• _DIRECTIONS_
The data that follows is to be given again, exactly as written.

• _DATA BELOW_
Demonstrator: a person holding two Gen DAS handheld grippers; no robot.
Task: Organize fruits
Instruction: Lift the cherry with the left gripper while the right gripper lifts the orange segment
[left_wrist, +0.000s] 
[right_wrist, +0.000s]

• _RESPONSE FOR THIS EXERCISE_
Demonstrator: a person holding two Gen DAS handheld grippers; no robot.
Task: Organize fruits
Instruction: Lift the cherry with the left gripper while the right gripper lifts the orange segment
[left_wrist, +0.000s] 
[right_wrist, +0.000s]

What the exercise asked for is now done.